With Boothe in the mix with Appel and Pac-10 freshman of the year Kayla Pedersen, the low post has the kind of depth it had when Appel played her freshman year alongside Brooke Smith and Kristen Newlin. But nobody is getting more rave reviews than Ogwumike, a 6-foot-2 gem who shot 14-of-18 with 13 rebounds, five assists and five steals in Stanford's two exhibition wins.

Ogwumike even seems to have a little touch of the on-court exuberance that made whatshername such a pleasure to watch from her first day on the court to her last.

"She's also very enthusiastic and brings a lot of energy to practice every day, which helps," Hones said of Ogwumike. "Because I feel like without Candice, everyone needs to bring their own energy, and then the people that do have enough energy can help us other people. And it's great, and unexpected, to have a freshman come in and kind of bring some energy for people."

There will be bumps in the road for Stanford. Doing anything by committee makes for a more delicate balance than a chain of command, and that balance will bear watching should something like last season's lost weekend in Los Angeles (dropping games at UCLA and USC) occur this season. And as nice as it sounds to look at the roster and wonder whether the third string might be able to finish in the top half of the conference, nothing can spoil a good dish like throwing in too many ingredients.

But something else returned alongside all that talent from last season, something that should quickly be passed on to the fresh faces.

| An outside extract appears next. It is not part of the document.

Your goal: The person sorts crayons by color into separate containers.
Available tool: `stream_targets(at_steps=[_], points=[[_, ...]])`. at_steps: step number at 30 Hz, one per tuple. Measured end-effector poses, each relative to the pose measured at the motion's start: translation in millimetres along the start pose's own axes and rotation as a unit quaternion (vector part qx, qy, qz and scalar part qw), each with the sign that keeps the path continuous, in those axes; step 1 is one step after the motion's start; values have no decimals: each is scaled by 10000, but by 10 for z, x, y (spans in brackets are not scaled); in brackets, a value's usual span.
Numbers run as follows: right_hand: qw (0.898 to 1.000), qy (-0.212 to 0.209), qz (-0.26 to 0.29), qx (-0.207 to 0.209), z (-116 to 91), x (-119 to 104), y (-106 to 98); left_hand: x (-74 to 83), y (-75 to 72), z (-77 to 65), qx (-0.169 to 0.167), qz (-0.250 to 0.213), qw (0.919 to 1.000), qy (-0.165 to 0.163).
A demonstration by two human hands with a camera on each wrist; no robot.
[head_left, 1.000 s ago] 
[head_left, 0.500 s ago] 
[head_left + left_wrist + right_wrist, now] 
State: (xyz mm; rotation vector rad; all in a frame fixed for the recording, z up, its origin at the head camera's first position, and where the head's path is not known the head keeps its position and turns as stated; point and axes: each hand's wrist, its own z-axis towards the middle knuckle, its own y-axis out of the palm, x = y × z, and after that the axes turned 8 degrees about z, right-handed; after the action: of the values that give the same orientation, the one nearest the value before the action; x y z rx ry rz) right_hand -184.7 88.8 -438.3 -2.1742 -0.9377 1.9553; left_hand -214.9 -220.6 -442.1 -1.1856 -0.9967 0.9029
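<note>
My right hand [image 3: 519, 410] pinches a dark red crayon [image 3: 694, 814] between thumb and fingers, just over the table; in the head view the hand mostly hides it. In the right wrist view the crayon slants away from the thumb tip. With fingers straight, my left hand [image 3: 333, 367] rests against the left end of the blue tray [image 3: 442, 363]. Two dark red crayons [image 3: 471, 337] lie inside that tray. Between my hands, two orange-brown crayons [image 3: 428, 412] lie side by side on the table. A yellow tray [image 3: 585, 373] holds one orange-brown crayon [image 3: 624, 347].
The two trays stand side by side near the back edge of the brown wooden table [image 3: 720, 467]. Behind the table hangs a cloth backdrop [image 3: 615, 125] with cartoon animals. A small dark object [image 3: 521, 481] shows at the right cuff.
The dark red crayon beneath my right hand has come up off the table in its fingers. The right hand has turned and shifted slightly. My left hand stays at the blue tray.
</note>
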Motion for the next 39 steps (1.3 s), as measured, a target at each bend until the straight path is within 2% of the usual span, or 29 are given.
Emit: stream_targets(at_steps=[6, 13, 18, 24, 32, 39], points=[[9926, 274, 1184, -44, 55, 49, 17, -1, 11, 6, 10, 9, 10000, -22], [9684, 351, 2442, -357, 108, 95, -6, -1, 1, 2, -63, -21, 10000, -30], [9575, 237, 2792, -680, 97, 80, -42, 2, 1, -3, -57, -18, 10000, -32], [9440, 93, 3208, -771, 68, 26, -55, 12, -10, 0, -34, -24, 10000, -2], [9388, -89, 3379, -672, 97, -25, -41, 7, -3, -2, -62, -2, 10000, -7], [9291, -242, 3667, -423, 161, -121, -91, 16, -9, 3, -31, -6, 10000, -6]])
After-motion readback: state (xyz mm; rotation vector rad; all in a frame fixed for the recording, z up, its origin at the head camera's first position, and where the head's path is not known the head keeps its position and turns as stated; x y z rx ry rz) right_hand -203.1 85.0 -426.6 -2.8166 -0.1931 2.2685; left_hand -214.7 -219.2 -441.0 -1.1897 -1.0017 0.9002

"I feel like, coming into Stanford, I think if you ask anyone why they're here, it's to win a national championship," Hones said. "I think everyone put themselves in a place where they were going to do well both athletically and academically. And I don't think -- not think, I know -- we were not satisfied with how we finished last year. Yes, it's great we got to the national championship game, but this year we're greedy. We want more.

"I really think that we do have a lot to prove. Especially being -- I mean, I feel like it's a broken record, but especially being a West Coast team and whatnot, people are still going to underestimate us."

Wiggins is gone but not forgotten, but this season's Cardinal would like to make sure they're neither when the next net gets clipped in April.